Great! Any recommendations for a slightly more fried/baked version? Sous-vide at 1 degree lower and finish in a hot fan-assisted oven for 20 minutes?
while reducing the glaze after the SV step, pat-dry the shanks and put the shanks in the freezer for 10-20 min. Meanwhile set up a small deep-fryer. Deep fry the shanks for ~30seconds. Should be nice and crispy.
Could I do this with a frozen pork tenderloin filet I have at the moment? Would the same times apply?
I would say probably not; the shanks are full of collagen which this recipe is designed to break down. Tenderloin prefers shorter, lower temps/times (I like 62oC, I've not had the balls to go to 58oC yet but I will!). You could always improvise a similar sauce in a pan & finish the tenderloin with it, but I certainly wouldn't cook the meat for 24 hours. Hope that helps!
Thank you very much for your swift reply! Based on your answer, I googled sous vide and pork tenderloin for times, and found Sous Vide Supreme saying three hours at 135F/56.5C.
Good call, thanks. I often like the meat slightly dryer than the sous-vide "braising", so the oven or deep-fry must be the next to try.
What's the side in the picture?
looks like it's this carrot/parsnip mash: https://www.chefsteps.com/activities/quick-and-rustic-carrot-parsnip-mash
Quite a late answer here but I wouldn't go down to 56 or even 57 C. The pork meat have a sour note to it's taste until arount 61 C. Sure it gets juicier the lower you go but I find the breaking point at 61 C. Some people are extra picky about pork having to be cooked to well done, in that case I go 65 C and end up with a juicy, very close to well done pork tenderloin. Personaly though my sweet spot is as mentioned 61 C!
I can't find pork shanks. Could I use boneless pork shoulder with this recipe?
Can someone confirm that I'm looking for a pork shank with skin? I haven't cooked pork with skin before, and want to make sure I'm not doing something ridiculous.... unless its ridiculously tasty that is.
I cooked this last week and it was delicious - if you like very sweet food. I took the skin off and followed the recipe. I really liked it but my husband found it too sweet. I would certainly do it again but with dry cider and not Apple juice.
Yes just did it, 75C for 16 hours came out great.
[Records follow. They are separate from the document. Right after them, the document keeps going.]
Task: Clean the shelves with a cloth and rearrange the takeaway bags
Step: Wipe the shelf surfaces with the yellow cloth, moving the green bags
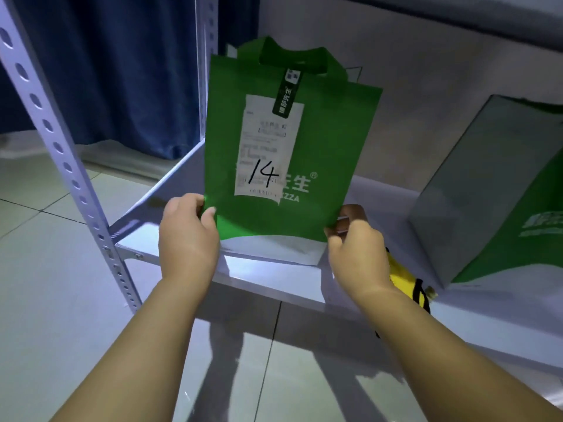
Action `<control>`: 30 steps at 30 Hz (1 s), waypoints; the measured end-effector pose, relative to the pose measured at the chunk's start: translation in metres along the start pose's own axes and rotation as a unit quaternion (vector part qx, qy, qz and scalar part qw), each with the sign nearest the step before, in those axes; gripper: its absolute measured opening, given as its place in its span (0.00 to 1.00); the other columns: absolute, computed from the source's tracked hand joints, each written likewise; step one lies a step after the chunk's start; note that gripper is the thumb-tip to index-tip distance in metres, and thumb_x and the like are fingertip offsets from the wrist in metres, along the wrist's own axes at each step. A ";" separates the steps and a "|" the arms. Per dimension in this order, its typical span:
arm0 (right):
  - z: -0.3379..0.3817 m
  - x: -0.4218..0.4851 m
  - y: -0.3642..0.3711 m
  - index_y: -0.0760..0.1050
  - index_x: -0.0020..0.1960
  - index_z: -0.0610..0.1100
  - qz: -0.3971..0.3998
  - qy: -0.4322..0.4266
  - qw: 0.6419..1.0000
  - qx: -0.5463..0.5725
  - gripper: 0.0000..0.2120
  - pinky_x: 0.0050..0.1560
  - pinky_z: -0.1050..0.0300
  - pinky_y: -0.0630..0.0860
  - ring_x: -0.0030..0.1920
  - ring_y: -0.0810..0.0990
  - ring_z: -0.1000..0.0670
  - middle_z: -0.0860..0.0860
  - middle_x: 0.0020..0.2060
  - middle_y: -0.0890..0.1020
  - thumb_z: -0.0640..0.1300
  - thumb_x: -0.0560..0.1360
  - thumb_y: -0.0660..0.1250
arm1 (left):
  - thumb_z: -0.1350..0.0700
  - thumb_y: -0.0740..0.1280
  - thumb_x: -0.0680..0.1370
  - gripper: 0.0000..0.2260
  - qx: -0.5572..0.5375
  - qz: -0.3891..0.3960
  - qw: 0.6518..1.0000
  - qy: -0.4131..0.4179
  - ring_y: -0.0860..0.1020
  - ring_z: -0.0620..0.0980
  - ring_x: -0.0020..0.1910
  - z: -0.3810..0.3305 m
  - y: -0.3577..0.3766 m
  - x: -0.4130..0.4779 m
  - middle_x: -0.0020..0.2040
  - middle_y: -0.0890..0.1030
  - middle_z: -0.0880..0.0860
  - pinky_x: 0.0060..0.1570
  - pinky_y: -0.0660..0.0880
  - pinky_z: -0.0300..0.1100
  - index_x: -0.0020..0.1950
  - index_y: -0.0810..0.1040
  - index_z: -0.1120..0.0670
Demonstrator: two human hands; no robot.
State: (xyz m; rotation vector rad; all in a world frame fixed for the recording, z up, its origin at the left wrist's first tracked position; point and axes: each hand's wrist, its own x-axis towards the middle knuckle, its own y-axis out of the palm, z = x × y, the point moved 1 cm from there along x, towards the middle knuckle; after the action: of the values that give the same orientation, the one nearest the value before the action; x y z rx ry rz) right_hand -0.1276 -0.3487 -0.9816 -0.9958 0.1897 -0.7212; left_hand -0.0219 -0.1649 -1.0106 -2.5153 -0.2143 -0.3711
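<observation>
A green takeaway bag (pixel 320 147) with a white receipt marked "14" stands upright on the white shelf (pixel 268 278), near its left end. My left hand (pixel 189 239) grips the bag's lower left corner. My right hand (pixel 353 242) pinches its lower right corner. A yellow cloth (pixel 402 278) with a black strap lies on the shelf just behind my right wrist, partly hidden by it. A second green and white takeaway bag (pixel 493 193) leans on the shelf at the right.
A perforated metal upright (pixel 61 153) frames the shelf's left front corner, and a second upright (pixel 207 56) stands at the back. The upper shelf's underside (pixel 457 13) hangs overhead. Blue curtain (pixel 122 71) and tiled floor (pixel 45 284) lie to the left.
</observation>
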 end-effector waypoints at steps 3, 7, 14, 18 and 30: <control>-0.010 0.014 0.000 0.67 0.58 0.44 -0.033 -0.019 0.999 0.015 0.11 0.39 0.50 0.75 0.44 0.78 0.39 0.44 0.45 0.79 0.37 0.76 0.60 | 0.64 0.60 0.76 0.08 -0.014 0.009 1.000 -0.001 0.67 0.52 0.43 -0.010 0.016 0.000 0.50 0.75 0.59 0.40 0.59 0.35 0.52 0.76 0.61; -0.021 0.040 -0.006 0.66 0.64 0.46 -0.012 0.010 0.998 0.061 0.18 0.51 0.48 0.77 0.52 0.80 0.41 0.45 0.54 0.80 0.43 0.76 0.65 | 0.66 0.60 0.74 0.18 -0.078 0.089 0.992 0.039 0.76 0.54 0.48 -0.021 0.045 0.008 0.54 0.78 0.56 0.47 0.70 0.38 0.62 0.75 0.56; -0.046 0.053 -0.020 0.55 0.75 0.48 0.040 0.022 0.999 -0.023 0.34 0.64 0.53 0.68 0.67 0.70 0.45 0.47 0.68 0.71 0.51 0.75 0.67 | 0.61 0.67 0.74 0.25 -0.122 0.130 0.981 0.082 0.73 0.56 0.62 -0.032 0.059 0.008 0.65 0.72 0.58 0.62 0.71 0.48 0.71 0.67 0.56; -0.064 0.037 -0.019 0.58 0.74 0.47 0.006 0.031 0.994 -0.102 0.36 0.65 0.53 0.65 0.67 0.67 0.44 0.46 0.68 0.68 0.56 0.72 0.69 | 0.57 0.69 0.75 0.24 -0.103 0.109 0.987 0.063 0.72 0.56 0.59 -0.028 0.050 -0.001 0.64 0.70 0.58 0.55 0.69 0.41 0.69 0.68 0.55; -0.102 -0.012 0.005 0.61 0.72 0.53 0.042 0.031 0.969 -0.242 0.32 0.53 0.48 0.73 0.54 0.73 0.39 0.43 0.54 0.76 0.64 0.72 0.56 | 0.52 0.67 0.76 0.14 -0.055 0.148 0.985 0.070 0.74 0.58 0.53 -0.019 0.051 -0.016 0.59 0.73 0.56 0.50 0.67 0.41 0.60 0.76 0.54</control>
State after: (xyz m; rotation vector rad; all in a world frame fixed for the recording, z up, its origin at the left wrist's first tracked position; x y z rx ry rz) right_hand -0.1813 -0.4102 -1.0439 -1.4208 0.4761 -0.6402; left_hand -0.0295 -0.2187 -1.0272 -2.5637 0.2397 -0.4460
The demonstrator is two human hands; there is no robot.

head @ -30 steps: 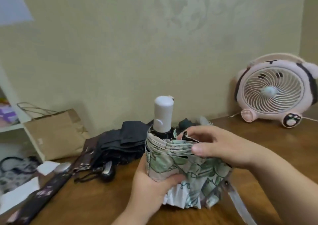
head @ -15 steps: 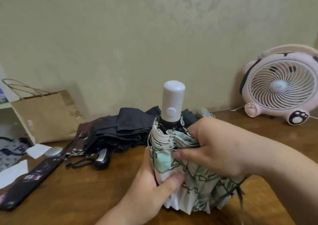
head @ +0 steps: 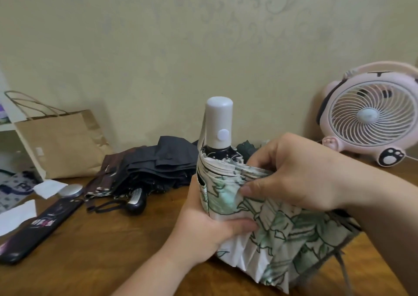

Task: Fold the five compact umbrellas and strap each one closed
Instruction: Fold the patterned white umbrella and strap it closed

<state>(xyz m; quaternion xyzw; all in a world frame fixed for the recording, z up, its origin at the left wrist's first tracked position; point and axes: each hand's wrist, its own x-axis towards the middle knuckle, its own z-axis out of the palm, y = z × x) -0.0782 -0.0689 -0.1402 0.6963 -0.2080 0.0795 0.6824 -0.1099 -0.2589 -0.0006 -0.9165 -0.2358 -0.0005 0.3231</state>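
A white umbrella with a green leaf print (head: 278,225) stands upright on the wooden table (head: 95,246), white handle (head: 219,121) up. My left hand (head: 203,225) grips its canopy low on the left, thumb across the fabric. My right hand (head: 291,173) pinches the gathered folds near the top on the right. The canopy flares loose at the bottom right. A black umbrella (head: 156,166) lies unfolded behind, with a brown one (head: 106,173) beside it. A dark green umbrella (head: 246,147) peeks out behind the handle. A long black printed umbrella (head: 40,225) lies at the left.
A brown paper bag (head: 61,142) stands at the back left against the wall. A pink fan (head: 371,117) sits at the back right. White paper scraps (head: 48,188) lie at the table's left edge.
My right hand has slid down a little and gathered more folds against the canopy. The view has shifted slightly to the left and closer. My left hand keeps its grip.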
I used hard cider. The joule times and temps for barbecued pork shoulder are pretty close, but reduce the time by a third or so. I think all acid makes go faster. See above comment to save a lot of time.
Made a trial batch last weekend, and have a huge batch underway, both with hard cider. You can save a lot of time if you reduce the cider and vinegar by at least three quarters before you add the rest of the glaze ingredients. With the sugar and mustard it gets VERY foamy, you have to turn the heat way down, and then it takes forever to get the volume down.
You have to have pork shanks & or belly with the skin on. After you are done braising or roasting you remove each shank and stand it up on a grid on top of a pan. Cook until the skin is hard. Test it with a finger tip flip, it should sound hard and crisp. Yum! Nothing better from the pork world of scrumptious delights.
I'm wanting to cook these in place of the suckling for the Medieval Feast. How would you recommend I do that? Is there another peice of pork you would recommend?
Pork hock the same as pork shank? My local farm has hocks.